What do I hope to publish in the future? I’m always looking for the same kernel—work that makes me stop, think, and which demands that I learn something—all wrapped up in a style that, alone, knocks me off my feet.
We used to ask, “What about small/independent press publishing is particularly exciting to you right now?” We’re still interested in the answer to that, but we’re even more interested to know what you think needs to change.
Micro-press publishers (as that is what I’m really interested in here, rather than small press on the level of Coach House or Book*hug, for instance) are doing it as they want to. They’re generally not bound by grants or sales or really anything except what they want to publish and how they want and can afford to publish it. Many of the people I know who are doing it don’t have a great deal of money laying around and this makes their efforts in publishing something to be applauded, something which should be highly appreciated—time given, money given, effort given. It’s all giving. Hopefully you break even. And of course the poetry itself, the reason for all of it, the wonderful, unbelievably wonderful work! But, I assume when you ask what needs to change, you might be thinking about representation and identity. Can there be greater inclusion? I hope so. I can only speak for myself and I’m looking at the work, not the author. I relish the opportunity to read any and all submissions that I receive. If you make experimental work, why not submit? But it is a fact that personally I receive few to no submissions by POC and fewer by women than men. Concrete has been a white male dominated game historically, but fuck that—it’s for everyone and anyone. When I have published women and POC I have usually had to solicit the work. And I generally don’t like to solicit, mainly because I’m lazy in that respect, or because I have children and a full time job. Everyone, please submit—I want to read your work—it is nourishing in an extremely important way.
Concrete poetry is enjoying a moment of expanded recognition. More and more can be found in magazines both online and in print. And, a lot of it is quite good! So, the opportunities for publishing such work are increasing. Not only concrete, but the wide umbrella of experimental (whatever that means). This is what is exciting to me about small/micro-press publishing—the publishers are putting out some really fucking amazing work that I think would have been much more difficult to get published a decade past.

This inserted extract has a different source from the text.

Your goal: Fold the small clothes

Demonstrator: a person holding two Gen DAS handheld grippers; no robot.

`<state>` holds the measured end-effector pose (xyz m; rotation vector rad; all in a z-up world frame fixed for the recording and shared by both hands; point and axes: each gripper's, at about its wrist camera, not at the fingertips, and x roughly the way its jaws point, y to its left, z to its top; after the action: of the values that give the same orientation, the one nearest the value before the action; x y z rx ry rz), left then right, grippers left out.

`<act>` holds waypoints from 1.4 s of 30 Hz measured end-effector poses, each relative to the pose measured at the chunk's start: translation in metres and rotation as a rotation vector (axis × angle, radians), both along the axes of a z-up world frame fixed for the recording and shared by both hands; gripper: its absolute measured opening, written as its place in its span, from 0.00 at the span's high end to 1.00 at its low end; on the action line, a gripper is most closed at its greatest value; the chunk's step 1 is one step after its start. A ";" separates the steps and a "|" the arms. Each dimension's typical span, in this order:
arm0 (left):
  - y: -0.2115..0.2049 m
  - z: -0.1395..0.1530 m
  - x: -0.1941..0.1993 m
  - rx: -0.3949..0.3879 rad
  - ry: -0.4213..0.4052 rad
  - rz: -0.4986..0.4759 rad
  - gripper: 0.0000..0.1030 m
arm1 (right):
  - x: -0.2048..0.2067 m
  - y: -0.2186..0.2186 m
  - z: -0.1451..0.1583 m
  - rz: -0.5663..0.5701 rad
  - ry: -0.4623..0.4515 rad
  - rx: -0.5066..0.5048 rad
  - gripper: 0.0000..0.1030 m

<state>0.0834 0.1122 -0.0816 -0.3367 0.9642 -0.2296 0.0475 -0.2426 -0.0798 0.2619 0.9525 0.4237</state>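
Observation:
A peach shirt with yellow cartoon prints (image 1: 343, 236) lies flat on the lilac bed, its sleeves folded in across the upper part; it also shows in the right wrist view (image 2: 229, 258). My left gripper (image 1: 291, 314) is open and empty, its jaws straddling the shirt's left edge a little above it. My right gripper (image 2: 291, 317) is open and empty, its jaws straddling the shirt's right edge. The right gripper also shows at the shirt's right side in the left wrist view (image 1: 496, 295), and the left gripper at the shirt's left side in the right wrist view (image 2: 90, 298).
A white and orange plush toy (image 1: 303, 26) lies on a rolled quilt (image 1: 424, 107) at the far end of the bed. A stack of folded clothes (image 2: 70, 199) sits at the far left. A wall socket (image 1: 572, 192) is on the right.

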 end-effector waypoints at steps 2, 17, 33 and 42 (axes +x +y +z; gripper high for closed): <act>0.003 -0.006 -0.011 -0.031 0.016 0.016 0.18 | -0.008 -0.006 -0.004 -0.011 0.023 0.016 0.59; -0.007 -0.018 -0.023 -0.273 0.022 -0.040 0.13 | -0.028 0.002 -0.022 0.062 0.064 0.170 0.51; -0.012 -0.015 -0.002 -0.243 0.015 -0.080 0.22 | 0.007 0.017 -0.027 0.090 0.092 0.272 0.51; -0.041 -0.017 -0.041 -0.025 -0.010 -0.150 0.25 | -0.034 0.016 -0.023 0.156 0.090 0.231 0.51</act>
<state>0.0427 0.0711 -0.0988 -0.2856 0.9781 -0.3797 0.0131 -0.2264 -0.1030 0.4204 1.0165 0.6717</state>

How do you cope? There’s been a lot of conversation lately about charging reading fees, printing costs, rising book costs, who should pay for what, etc. Do you have any opinions on this, and would you be willing to share any insights about the numbers at Simulacrum Press?
Reading fees are garbage. Poets make no money from the publications, so why the fuck would they have to pay to have their work read? Garbage. I’ve received a cheque from a magazine a few times for at most 20 bucks—no, once I got a 50 dollar cheque. I’m not complaining—I appreciate the gesture, but let’s be honest, 20 bucks—even 50 bucks isn’t going to help you much. Imagine interview fees for a job. I think if the publisher can’t afford their venture, perhaps they shouldn’t be doing it, or they should modify their operation.

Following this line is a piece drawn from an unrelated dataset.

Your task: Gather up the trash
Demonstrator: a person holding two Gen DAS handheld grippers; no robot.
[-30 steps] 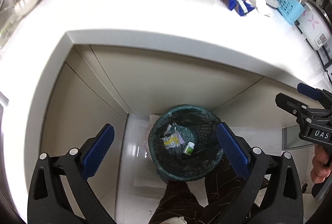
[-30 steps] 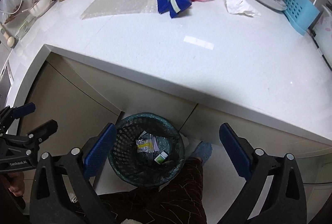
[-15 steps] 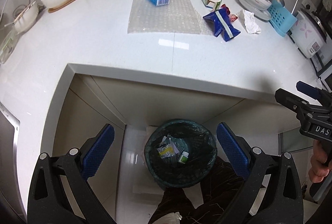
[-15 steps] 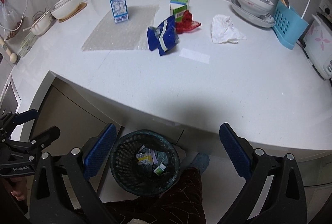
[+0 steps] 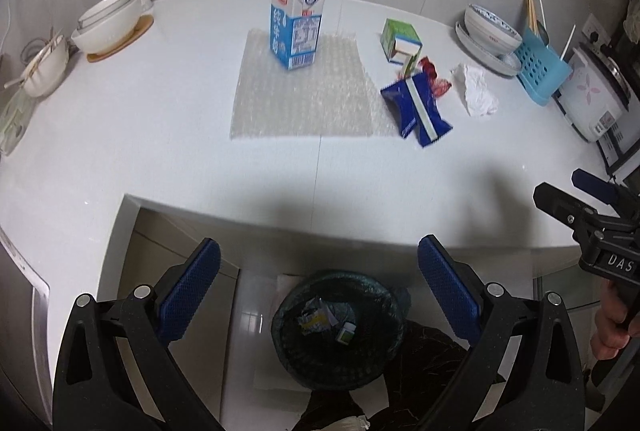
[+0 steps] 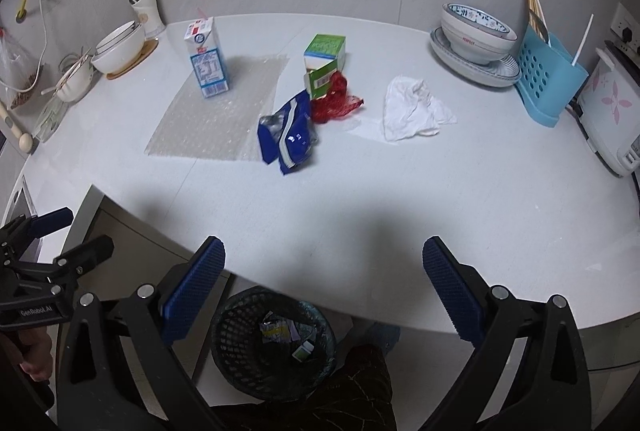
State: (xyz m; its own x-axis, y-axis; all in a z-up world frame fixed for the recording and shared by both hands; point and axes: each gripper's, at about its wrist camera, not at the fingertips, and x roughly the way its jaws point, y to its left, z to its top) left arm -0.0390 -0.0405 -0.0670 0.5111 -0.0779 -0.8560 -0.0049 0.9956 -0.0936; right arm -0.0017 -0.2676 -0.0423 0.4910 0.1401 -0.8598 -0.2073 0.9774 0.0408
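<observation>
On the white counter (image 5: 160,135) lie a sheet of bubble wrap (image 5: 304,99) with a blue milk carton (image 5: 297,25) standing on it, a green box (image 5: 400,40), a blue snack bag (image 5: 418,107), a red net (image 6: 336,99) and a crumpled white tissue (image 6: 414,107). A dark mesh bin (image 5: 338,327) with trash inside stands on the floor below the counter edge; it also shows in the right wrist view (image 6: 274,343). My left gripper (image 5: 320,295) and right gripper (image 6: 324,295) are open and empty above the bin, short of the counter.
White bowls (image 5: 110,23) and a cup with straws (image 6: 147,7) stand at the back left. A bowl on plates (image 6: 478,43), a blue utensil basket (image 6: 550,79) and a rice cooker (image 5: 596,99) stand at the right. Cabinet fronts lie below the counter.
Both grippers have risen and tilted up from the bin toward the counter. The bin has dropped low in both views and the counter trash now fills the middle. Both stay open.
</observation>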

No, I won’t go into the numbers, but I break even. The kind of work that I publish in the form that I publish it doesn’t get an awful lot of sales. There is a historical legitimacy to the book proper which is both absurd and understandable. But I think that the kind of work you can encounter in micro-press publishing is where it’s at. Sure, it may not fit perfectly on your bookshelf, that accounting of one’s intelligence… but it is where poetry is most free, and so obviously, best.